Assigned task: The lines below, from the first through the one containing "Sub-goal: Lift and", are to be given again exactly, with pictures left out and nothing added.
Exercise data section start
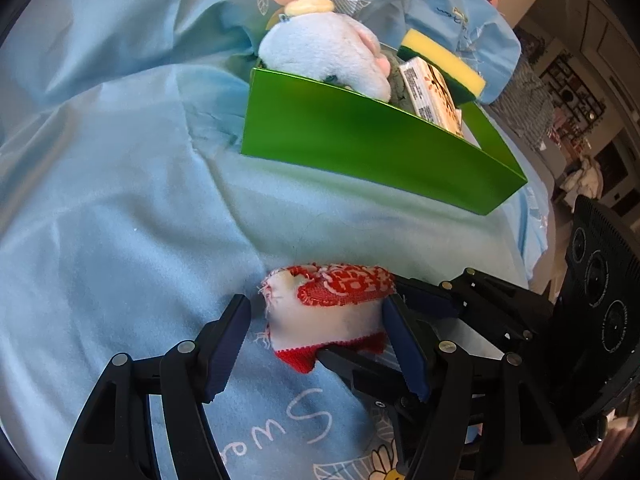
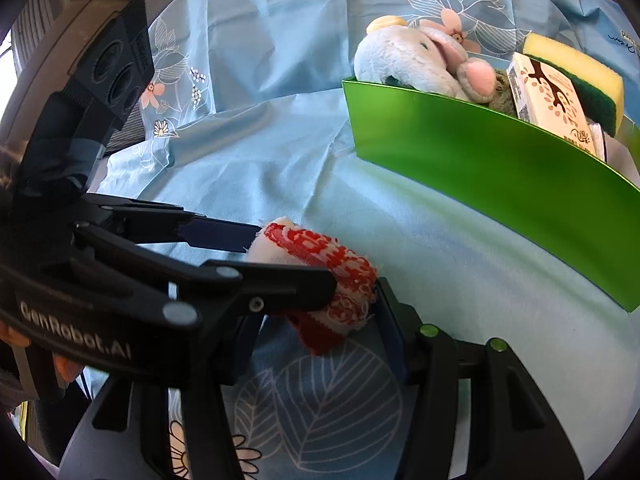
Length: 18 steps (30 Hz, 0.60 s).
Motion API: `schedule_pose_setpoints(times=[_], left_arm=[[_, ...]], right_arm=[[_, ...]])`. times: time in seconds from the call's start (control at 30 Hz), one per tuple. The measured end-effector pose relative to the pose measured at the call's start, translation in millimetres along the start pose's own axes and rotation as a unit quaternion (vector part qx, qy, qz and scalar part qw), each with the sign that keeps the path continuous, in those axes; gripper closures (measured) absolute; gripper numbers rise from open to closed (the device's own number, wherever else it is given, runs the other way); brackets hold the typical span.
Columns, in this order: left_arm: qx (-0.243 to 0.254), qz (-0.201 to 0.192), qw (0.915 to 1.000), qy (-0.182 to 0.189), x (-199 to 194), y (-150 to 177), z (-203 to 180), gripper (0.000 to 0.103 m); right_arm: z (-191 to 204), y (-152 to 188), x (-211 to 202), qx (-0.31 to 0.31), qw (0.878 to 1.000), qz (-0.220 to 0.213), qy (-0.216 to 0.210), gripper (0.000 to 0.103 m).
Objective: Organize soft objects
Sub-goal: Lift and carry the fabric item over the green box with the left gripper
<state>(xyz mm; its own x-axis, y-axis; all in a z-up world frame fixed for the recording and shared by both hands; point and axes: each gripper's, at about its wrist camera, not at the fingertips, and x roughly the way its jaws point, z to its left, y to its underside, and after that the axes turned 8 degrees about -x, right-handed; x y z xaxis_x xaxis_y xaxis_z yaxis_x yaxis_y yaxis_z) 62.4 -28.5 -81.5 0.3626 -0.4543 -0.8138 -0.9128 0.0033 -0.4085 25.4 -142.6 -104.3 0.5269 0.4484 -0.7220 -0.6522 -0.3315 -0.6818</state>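
Note:
A small red-and-white cloth pouch (image 1: 332, 308) lies on the blue sheet, also in the right wrist view (image 2: 320, 264). My left gripper (image 1: 320, 340) is open around it: the right pad touches it, the left pad stands a little off. My right gripper (image 2: 308, 320) comes in from the side with fingers on both sides of the pouch; its fingers (image 1: 432, 300) show in the left wrist view. A green box (image 1: 372, 148) (image 2: 500, 184) behind holds a blue plush elephant (image 1: 328, 56) (image 2: 416, 64), a yellow-green sponge (image 1: 444, 64) (image 2: 576, 72) and a white packet (image 1: 428, 92) (image 2: 552, 104).
A light blue printed sheet (image 1: 120, 200) (image 2: 260, 60) covers the wrinkled surface. Its right edge drops off beside the green box, with room furniture (image 1: 580, 100) beyond.

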Motion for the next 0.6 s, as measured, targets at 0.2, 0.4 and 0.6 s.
schedule_pose_setpoints(times=[0.2,0.4,0.6], left_arm=[[0.014,-0.005,0.9998,-0.014,2.7,0.7,-14.1,0.043],[0.037,-0.019,0.9986,-0.034,-5.6,3.3,-31.0,0.043],[0.056,-0.04,0.9962,-0.053,-19.1,8.9,-48.6,0.043]], right_arm=[[-0.3,-0.1,-0.8,0.004,1.0,-0.001,-0.001,0.051],[-3.4,1.1,-9.6,0.016,1.0,-0.011,-0.005,0.052],[-1.2,-0.4,-26.0,0.013,0.999,-0.029,-0.007,0.052]])
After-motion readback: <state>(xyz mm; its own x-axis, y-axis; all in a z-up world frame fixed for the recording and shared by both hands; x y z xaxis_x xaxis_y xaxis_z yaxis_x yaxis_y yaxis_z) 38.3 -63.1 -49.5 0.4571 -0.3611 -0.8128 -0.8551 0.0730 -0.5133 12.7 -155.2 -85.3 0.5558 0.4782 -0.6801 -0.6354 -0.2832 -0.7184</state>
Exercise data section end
Response to this exercise:
Length: 18 steps (30 Hz, 0.60 s).
Motion API: `schedule_pose_setpoints(times=[_], left_arm=[[_, ...]], right_arm=[[_, ...]])`. times: time in seconds from the call's start (control at 30 Hz), one per tuple. The measured end-effector pose relative to the pose measured at the call's start, translation in millimetres along the start pose's own axes and rotation as a unit quaternion (vector part qx, qy, qz and scalar part qw), each with the sign that keeps the path continuous, in those axes; gripper closures (measured) absolute; gripper numbers rise from open to closed (the device's own number, wherever else it is given, runs the other way); brackets hold the typical span.
Columns, in this order: left_arm: qx (-0.243 to 0.254), qz (-0.201 to 0.192), qw (0.915 to 1.000), qy (-0.182 to 0.189), x (-199 to 194), y (-150 to 177), z (-203 to 180), gripper (0.000 to 0.103 m); right_arm: z (-191 to 204), y (-152 to 188), x (-211 to 202), qx (-0.31 to 0.31), qw (0.878 to 1.000), qz (-0.220 to 0.213), qy (-0.216 to 0.210), gripper (0.000 to 0.103 m).
Objective: Organize soft objects
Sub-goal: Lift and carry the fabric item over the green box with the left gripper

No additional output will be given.